CLASS may be difficult to define, but it is near impossible to combat,

as Motherwell, like many a Scottish team before them, discovered when

they tried to match the quality of a team worth close to #25m in the

UEFA Cup return at Fir Park yesterday afternoon.

The Scots managed to make things even more difficult by tackling the

job with only 10 men for most of the day -- Dougie Arnott was sent off

after having been shown a second yellow card in 32 minutes -- and that

was as good as giving the Germans a conducted passage into Friday's draw

for the second round.

But it would be stretching the truth to suggest that the outcome would

have been different if Arnott had not been dismissed. Borussia were

peopled with star turns, some of whom cost the club #16m to be with them

this season.

In the first leg when they were asked to defend and keep the contest

close, Motherwell did that and more. This time it was the Borussia men's

turn to do that -- and they were simply brilliant at it.

''We had a mountain to climb after the sending-off,'' said Motherwell

manager Alex McLeish, who hardly could be expected to be cliche-free in

the circumstances. ''But whether the two yellow cards were justified or

not is debatable. What is for sure is that other incidents went

unpunished.''

The manager refused, however, to make the referee's performance an

excuse. That was sensible, but it should be pointed out how bad the man

from Sweden, Anders Frisk, really was.

He made so many mistakes or at least, inexplicable decisions and

non-decisions, that by the end, it became a guessing game as to what he

might do. And it has to be said that he showed no clear signs of

impartiality, consistently punishing Motherwell for misdemeanours, but

turning a Nelson eye when a man from Dortmund was involved.

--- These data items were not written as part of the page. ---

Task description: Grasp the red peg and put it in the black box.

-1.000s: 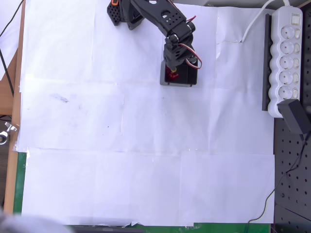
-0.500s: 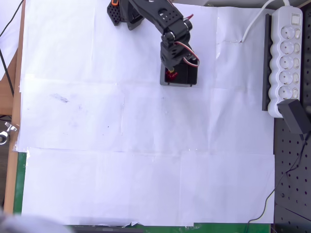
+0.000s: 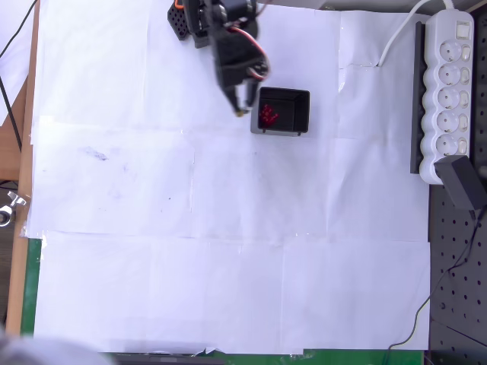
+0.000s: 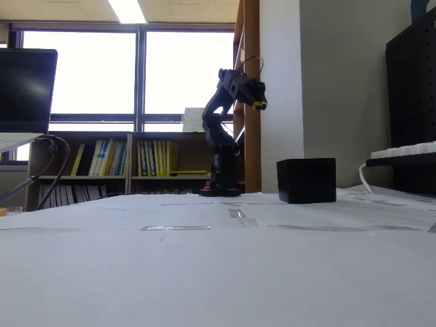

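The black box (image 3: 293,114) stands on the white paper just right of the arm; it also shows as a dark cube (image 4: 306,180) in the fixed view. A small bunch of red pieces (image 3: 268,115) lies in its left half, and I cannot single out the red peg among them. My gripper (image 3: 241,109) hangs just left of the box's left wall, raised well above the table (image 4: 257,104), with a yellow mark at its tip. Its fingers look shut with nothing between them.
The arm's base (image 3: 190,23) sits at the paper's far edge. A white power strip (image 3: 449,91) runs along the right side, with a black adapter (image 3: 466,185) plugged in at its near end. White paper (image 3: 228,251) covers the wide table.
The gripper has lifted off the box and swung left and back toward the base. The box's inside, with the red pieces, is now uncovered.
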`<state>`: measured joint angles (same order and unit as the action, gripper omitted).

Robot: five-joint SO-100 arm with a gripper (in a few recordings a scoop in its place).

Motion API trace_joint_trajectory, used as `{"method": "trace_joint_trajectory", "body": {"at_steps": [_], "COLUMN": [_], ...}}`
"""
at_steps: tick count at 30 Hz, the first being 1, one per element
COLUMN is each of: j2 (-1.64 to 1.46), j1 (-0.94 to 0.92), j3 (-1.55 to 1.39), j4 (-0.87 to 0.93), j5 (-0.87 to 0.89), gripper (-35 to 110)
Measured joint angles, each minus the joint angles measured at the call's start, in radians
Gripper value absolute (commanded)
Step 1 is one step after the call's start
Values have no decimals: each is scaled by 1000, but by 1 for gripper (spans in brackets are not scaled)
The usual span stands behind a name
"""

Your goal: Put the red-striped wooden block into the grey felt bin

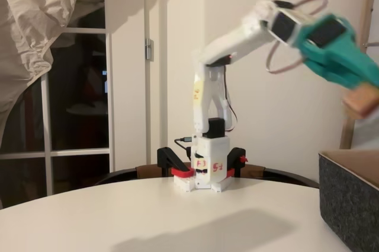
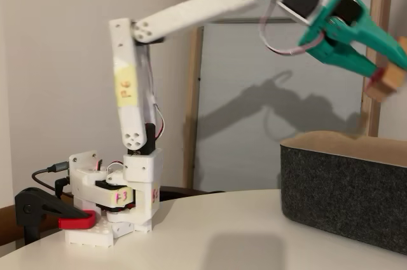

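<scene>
White table (image 1: 148, 216), teal hand (image 2: 381, 67) gripping wooden block (image 2: 388, 84)

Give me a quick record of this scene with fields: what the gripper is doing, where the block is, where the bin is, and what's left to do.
gripper: teal gripper raised in the air, shut on the wooden block
block: wooden block held at the fingertips, above the bin, clear of its rim
bin: grey felt bin on the white table, open top
arm base: clamped at the table's far edge
remaining: block not yet released
</scene>
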<state>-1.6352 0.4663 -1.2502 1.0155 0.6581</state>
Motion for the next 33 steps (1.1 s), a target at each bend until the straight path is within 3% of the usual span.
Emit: {"method": "trace_joint_trajectory", "body": {"at_steps": [10, 18, 27, 33], "j2": [333, 428, 453, 454], "j1": [97, 98, 98, 98], "j3": [310, 322, 325, 325], "j4": [-28, -67, -69, -61], "j5": [-120, -149, -140, -130], "gripper": [6, 6, 22, 24]}}
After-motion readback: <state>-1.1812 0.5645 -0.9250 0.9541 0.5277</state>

Two Scots were provided with a close-up of the referee's yellow and

red cards -- Chris McCart joining Arnott in the book, and Rab Shannon

joining him in the dressing-room after having been sent off near the end

for a reckless tackle on Steffeu Freund. Two-goal Karlheinz Riedle also

was booked.

Perhaps worst of all, in the technical sense at least, he allowed a

blatantly offside break by Stephane Chapuisat and Matthias Sammer, at

the end of which the Swiss internationalist uncharacteristically missed

a great chance.

The Swede was dreadful. Yet I would have to say that in the sending

off of Arnott and Shannon, he was right. Arnott had been booked for a

foul on Freund, justifiably, and when he lunged from behind at

Chapuisat, he had no real complaint at a second caution and the red card

that followed.

What was reprehensible was the excessive show of indignation by

Andreas Moeller who remonstrated so much with the referee after the

tackle that he might well have been the catalyst that had the Motherwell

man sent off. Shannon would have to hold his hands up and plead guilty

after his scything tackle on Freund left the referee with no options.

Moeller and Freund won no friends in the Motherwell stadium as they

narked and snarled and moaned throughout. Freund, admittedly, had a fair

bit to be uspet about when he appeared to be hit by a coin on the far

side as he tried to take a throw-in in the first half. The fear

afterwards was that Motherwell would be the subject of some discipline

by UEFA for the offence, but the independent observer, Sir Bert

Millichip, did not mention the matter to the club at the end and the

German coach, Ottmar Hitzfeld, was anxious to play down the incident.

''It is the normal kind of thing that happens in Europe when people

get nervous.''

Hitzfeld was delighted that his team had given Motherwell ''no

chance'' to get into the tie. ''For me that was very important, and it

was also good that Riedle scored two goals.'' Riedle is the subject of

#3m interest by Everton and Leeds.

Riedle's first goal came after Motherwell had given the majority of

the 9362 in attendance their biggest thrill of the night when a short

free kick from Paul Lambert to Rob McKinnon allowed the full back to hit

a cracking shot which German keeper Stefan Klos dived to touch away. It

was the best scoring try that the Scots had managed until then, after 52

minutes. And perhaps the prospects it opened up for the 10 men caused

the momentary lack of concentration which let Borussia score within a

minute.

''They used three passes and that was enough to leave us in trouble,''

confessed McLeish. The last one was from Chapuisat to Riedle who made no

mistake.

Yet before they scored their second, Shannon might have equalised with

an overhead kick which slid past a post after Tommy Coyne, who spent a

lonesome time up front, headed the ball to him. However, before 10 more

minutes had passed, Riedle was at it again, after a superb Freund pass

to Chapuisat and an even better one to the striker.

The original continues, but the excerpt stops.